23. Auszug aus dem Urteil der I. öffentlichrechtlichen Abteilung vom
18. März 1987 i.S. Heinz Aebi und Mitb. gegen den Grossen Rat des Kantons
Bern (staatsrechtliche Beschwerde) Regeste

    Art. 4 BV, Art. 85 lit. a OG; Wiedererwägungsgesuch betreffend
Erwahrungsbeschluss über Abstimmungen und Wahlen.

    Die Möglichkeit der Wiedererwägung muss auch in bezug auf einen
Erwahrungsbeschluss über Abstimmungen und Wahlen gegeben sein. Fehlt
eine dahingehende Regelung im kantonalen Recht, so hat der aus Art. 4
BV abgeleitete Grundsatz zu gelten, dass eine Behörde dann auf ein
Wiedererwägungsgesuch einzutreten hat, wenn der Gesuchsteller erhebliche
Tatsachen und Beweismittel geltend macht, die ihm während des Wahl-
bzw. Abstimmungsverfahrens und der darauf bezogenen Beschwerdefrist
nicht bekannt waren oder die schon damals geltend zu machen für ihn
unmöglich war.

Sachverhalt

    A.- Am 11. September 1983 fand im Amtsbezirk Laufen gestützt auf
das Gesetz vom 19. November 1975 über die Einleitung und Durchführung
des Anschlussverfahrens des Amtsbezirkes Laufen an einen benachbarten
Kanton die Volksabstimmung über den Anschluss des Laufentals an den Kanton
Basel-Landschaft statt. Das Resultat über die Abstimmungsfrage "Wollt Ihr
Euch aufgrund des vereinbarten Vertrages dem Kanton Basel-Landschaft
anschliessen?" ergab 3575 Ja-Stimmen und 4675 Nein-Stimmen. Der
Regierungsrat des Kantons Bern erwahrte das Abstimmungsergebnis am
21. September 1983 und teilte es am 12. Oktober 1983 dem Grossen Rat
mit. Dieser nahm an seiner Sitzung vom 7. November 1983 davon Kenntnis. Die
Erwahrung wurde im Amtsblatt des Kantons Bern veröffentlicht.

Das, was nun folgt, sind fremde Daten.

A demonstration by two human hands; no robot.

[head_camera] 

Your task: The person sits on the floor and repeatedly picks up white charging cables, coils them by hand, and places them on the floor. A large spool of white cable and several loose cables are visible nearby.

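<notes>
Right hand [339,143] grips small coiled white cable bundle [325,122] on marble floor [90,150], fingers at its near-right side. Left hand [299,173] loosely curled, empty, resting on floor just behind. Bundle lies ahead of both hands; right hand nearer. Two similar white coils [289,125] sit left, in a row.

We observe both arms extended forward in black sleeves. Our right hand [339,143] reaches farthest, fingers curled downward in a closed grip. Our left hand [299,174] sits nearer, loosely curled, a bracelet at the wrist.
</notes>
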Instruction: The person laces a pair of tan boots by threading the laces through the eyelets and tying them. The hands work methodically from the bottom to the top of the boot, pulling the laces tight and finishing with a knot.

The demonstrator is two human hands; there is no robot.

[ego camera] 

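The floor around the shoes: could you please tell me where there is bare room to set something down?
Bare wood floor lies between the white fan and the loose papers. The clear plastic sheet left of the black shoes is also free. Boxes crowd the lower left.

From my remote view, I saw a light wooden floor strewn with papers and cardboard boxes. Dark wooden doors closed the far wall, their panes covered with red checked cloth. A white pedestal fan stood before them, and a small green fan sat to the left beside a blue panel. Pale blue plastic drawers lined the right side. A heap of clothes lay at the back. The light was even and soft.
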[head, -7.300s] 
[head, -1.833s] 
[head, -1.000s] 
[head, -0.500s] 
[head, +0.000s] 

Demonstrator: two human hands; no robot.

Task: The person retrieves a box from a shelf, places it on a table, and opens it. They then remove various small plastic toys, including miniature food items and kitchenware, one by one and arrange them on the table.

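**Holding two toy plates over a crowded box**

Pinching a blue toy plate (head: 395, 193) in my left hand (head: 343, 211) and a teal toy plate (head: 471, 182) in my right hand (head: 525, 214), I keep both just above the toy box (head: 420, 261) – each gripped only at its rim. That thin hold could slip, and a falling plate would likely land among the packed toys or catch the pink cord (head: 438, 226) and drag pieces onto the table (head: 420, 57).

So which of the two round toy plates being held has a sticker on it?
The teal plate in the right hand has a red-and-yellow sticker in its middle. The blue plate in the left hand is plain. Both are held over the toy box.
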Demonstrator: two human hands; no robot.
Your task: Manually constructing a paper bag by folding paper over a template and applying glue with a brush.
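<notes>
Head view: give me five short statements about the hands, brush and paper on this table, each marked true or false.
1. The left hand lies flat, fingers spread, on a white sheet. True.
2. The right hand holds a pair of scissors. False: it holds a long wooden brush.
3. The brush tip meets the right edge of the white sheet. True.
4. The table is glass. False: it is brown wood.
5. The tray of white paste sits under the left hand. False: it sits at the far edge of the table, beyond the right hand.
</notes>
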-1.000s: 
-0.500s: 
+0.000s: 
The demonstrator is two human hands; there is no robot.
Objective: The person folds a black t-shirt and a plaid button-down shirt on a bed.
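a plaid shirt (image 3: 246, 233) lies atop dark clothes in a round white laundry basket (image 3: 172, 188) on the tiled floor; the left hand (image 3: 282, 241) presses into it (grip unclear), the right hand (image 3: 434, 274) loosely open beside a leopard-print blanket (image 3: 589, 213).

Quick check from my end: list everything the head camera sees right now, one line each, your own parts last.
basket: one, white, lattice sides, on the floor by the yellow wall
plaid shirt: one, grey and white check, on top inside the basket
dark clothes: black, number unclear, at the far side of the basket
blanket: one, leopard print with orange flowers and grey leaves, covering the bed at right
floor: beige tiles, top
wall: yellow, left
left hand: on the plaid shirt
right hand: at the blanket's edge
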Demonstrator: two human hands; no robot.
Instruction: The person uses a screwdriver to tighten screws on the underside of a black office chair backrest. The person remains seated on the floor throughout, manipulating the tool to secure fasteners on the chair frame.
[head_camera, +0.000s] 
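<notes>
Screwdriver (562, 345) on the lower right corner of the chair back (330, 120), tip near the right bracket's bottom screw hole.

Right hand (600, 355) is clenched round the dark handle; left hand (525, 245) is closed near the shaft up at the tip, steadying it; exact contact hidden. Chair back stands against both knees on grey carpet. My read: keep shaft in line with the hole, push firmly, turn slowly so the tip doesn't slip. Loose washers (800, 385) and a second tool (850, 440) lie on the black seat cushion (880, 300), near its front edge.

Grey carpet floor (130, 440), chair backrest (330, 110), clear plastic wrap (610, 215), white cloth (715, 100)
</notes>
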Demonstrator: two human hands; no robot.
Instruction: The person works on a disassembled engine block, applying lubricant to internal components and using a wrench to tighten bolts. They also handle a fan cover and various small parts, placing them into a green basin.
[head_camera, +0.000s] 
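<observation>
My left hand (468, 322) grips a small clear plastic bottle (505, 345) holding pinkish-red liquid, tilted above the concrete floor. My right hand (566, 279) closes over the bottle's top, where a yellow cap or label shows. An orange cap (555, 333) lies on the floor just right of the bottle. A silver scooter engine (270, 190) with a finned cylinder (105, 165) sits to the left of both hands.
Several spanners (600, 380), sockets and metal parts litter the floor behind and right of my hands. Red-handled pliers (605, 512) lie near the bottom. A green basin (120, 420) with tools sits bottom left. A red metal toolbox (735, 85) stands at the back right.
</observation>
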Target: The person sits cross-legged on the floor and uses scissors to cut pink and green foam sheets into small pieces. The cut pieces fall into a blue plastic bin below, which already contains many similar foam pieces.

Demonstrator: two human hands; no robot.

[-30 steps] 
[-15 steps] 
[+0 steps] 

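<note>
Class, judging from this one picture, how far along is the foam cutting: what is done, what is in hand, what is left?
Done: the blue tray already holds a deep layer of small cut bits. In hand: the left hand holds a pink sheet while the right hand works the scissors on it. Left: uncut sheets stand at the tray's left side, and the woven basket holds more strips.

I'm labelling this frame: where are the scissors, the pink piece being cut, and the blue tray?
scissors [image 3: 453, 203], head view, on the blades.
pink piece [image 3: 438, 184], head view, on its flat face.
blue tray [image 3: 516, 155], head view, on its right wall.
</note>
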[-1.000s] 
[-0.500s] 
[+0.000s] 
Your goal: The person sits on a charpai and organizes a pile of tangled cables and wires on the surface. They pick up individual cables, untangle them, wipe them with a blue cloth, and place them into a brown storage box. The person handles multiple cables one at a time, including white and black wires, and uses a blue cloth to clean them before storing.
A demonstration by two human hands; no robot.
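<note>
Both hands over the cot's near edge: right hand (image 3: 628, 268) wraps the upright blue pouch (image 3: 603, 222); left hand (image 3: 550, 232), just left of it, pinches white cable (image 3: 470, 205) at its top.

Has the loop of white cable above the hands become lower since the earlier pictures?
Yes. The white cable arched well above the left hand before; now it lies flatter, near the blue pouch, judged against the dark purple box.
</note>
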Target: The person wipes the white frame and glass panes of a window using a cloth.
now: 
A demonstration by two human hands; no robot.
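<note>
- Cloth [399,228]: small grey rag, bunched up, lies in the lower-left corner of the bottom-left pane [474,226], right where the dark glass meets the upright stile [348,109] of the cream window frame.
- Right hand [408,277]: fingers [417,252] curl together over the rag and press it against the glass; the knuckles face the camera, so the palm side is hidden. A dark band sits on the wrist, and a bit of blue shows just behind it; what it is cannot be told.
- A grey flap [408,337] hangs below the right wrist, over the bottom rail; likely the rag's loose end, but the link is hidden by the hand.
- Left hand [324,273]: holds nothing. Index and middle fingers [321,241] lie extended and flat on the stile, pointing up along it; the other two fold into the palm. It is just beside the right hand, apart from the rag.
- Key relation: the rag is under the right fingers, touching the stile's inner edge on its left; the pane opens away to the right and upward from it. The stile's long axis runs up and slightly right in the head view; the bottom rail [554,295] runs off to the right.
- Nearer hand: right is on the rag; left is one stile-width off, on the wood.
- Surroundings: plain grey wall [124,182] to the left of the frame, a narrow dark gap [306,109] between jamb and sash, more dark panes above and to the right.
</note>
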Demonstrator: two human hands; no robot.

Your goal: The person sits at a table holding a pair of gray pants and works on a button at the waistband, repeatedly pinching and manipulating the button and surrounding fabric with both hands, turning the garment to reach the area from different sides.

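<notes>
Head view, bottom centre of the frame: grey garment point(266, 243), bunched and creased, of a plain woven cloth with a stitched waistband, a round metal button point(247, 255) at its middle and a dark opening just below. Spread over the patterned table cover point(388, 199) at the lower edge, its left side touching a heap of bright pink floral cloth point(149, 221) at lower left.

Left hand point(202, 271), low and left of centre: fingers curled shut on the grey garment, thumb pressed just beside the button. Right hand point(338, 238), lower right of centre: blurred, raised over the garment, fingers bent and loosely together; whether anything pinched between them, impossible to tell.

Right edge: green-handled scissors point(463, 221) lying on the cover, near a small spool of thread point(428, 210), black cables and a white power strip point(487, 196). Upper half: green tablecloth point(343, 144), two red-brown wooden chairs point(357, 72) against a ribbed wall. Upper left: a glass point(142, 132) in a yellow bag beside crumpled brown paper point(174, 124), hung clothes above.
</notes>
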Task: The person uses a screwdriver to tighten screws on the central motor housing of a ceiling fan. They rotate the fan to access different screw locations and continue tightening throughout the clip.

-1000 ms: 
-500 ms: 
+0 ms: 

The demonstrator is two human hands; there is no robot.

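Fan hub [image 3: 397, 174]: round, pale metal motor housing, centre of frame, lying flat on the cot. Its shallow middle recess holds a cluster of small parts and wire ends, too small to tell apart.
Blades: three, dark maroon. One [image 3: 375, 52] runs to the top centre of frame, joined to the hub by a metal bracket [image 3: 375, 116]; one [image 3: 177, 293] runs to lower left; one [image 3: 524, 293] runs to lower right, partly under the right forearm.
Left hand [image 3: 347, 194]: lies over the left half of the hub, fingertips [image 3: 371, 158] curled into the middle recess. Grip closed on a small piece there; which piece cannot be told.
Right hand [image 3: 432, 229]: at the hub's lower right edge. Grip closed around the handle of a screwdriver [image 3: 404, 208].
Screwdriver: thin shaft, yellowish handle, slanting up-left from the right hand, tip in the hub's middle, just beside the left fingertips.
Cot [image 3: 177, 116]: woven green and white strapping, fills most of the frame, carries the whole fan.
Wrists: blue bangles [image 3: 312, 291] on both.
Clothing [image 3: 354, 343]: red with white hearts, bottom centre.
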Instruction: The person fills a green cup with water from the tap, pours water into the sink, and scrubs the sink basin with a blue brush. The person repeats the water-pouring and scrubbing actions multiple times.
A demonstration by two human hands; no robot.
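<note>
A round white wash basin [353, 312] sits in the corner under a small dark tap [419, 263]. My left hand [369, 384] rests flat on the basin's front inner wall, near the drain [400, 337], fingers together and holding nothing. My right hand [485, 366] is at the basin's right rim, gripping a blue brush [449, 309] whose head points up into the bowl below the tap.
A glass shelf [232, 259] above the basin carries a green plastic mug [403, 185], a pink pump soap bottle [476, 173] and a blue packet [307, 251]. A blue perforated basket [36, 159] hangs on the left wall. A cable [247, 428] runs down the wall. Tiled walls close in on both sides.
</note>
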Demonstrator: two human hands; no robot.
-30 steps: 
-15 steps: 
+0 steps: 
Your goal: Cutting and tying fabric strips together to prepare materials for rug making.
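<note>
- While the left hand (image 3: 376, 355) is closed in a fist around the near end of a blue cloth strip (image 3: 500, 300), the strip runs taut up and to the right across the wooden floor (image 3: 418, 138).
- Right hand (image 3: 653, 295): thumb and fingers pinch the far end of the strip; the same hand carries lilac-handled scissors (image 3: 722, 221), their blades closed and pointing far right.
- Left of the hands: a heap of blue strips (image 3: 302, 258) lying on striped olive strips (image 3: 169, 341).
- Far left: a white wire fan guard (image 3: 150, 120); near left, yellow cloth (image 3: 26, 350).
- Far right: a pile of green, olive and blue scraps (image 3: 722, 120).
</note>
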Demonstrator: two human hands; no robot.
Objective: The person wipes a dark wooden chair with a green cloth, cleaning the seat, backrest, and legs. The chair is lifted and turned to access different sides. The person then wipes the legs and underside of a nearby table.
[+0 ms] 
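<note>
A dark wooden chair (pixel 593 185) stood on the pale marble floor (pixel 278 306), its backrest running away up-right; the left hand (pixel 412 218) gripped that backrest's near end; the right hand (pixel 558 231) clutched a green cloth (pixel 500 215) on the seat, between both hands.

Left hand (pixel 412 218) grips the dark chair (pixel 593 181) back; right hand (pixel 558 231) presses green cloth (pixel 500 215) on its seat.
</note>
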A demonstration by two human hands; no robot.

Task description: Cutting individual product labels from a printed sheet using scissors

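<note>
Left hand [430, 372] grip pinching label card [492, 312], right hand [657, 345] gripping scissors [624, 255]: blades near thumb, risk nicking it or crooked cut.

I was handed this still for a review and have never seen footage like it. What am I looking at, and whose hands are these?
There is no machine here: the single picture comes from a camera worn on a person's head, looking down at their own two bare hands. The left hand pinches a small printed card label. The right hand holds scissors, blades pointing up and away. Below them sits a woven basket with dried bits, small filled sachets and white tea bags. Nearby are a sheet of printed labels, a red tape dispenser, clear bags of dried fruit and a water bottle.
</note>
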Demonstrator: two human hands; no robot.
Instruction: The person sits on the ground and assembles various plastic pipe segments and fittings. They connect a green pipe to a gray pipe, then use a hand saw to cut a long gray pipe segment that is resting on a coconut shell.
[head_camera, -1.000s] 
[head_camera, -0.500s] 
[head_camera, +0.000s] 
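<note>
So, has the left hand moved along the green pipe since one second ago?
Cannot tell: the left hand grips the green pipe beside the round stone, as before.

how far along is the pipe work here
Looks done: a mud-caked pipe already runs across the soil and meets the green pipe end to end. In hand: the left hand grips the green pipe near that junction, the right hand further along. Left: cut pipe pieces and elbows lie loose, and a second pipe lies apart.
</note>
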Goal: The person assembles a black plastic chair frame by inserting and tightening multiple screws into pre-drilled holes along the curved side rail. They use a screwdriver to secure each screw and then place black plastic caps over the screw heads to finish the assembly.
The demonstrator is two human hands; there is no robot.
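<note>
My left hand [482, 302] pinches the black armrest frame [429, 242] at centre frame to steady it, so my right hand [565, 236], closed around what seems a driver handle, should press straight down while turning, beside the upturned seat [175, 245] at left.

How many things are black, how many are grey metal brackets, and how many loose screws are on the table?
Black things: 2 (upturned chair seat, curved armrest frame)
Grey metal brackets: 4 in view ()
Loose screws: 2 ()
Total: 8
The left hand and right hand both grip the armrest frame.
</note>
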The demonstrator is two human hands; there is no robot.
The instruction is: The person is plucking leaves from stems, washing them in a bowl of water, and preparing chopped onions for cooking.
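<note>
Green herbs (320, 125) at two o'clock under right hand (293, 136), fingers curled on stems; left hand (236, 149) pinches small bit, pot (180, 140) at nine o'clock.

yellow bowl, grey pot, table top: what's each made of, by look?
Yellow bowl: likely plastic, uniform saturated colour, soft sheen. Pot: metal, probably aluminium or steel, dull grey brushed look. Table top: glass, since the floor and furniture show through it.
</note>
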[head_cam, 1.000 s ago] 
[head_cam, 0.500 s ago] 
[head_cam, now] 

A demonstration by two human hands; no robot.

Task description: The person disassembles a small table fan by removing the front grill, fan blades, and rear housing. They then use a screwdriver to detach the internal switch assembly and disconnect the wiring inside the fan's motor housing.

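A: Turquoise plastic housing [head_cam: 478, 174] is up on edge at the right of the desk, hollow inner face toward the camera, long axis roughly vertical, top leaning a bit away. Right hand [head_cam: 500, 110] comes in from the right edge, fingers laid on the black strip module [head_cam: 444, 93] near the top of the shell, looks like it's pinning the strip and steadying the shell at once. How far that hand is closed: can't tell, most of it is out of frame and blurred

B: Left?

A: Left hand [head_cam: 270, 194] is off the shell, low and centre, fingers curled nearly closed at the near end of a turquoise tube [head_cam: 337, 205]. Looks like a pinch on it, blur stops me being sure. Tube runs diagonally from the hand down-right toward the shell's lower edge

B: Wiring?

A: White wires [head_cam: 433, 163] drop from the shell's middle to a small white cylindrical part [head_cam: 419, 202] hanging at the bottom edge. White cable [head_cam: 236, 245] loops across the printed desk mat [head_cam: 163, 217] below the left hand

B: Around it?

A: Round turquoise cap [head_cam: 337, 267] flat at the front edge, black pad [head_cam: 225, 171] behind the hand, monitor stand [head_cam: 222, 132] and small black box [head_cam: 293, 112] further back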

    Am 3. September 1985 erhoben Heinz Aebi, Konrad Düblin, Alfred Jeker,
Ernst Mani und Walter Schmidlin, welche im Laufental stimmberechtigt
sind, Abstimmungsbeschwerde "an die Staatskanzlei z.H. des zuständigen
Entscheidungsorgans". Sie beantragten: "Es sei die Laufentalabstimmung
null und nichtig zu erklären, eventuell aufzuheben, und es sei über die
gleiche Abstimmungsvorlage eine neue Abstimmung durchzuführen." Zur
Begründung wiesen sie darauf hin, dass sich aus dem am 2. September
1985 dem Grossen Rat eröffneten Untersuchungsbericht der Besonderen
Untersuchungskommission (BUK) zum Bericht Hafner ergebe, dass dem
Propaganda-Komitee "Aktion Bernisches Laufental" nebst einem im Jahre
1980 entrichteten Betrag von Fr. 60'000.-- weitere Fr. 273'281.-- aus den
SEVA-Lotteriegeldern für Abstimmungspropaganda bezahlt worden seien. Durch
diese massive pro-bernische Propaganda sei das Abstimmungsergebnis
wesentlich verfälscht worden. Die Beschwerdefrist von drei Tagen seit
der Entdeckung des Beschwerdegrundes gemäss Art. 89 Abs. 2 des Gesetzes
über die politischen Rechte vom 5. Mai 1980 sei eingehalten; die weitere
Bestimmung, wonach spätestens nach drei Tagen nach Veröffentlichung einer
Abstimmung die Beschwerde erhoben werden müsse, könne nicht zur Anwendung
gelangen, da die Mängel ja erst jetzt entdeckt worden seien.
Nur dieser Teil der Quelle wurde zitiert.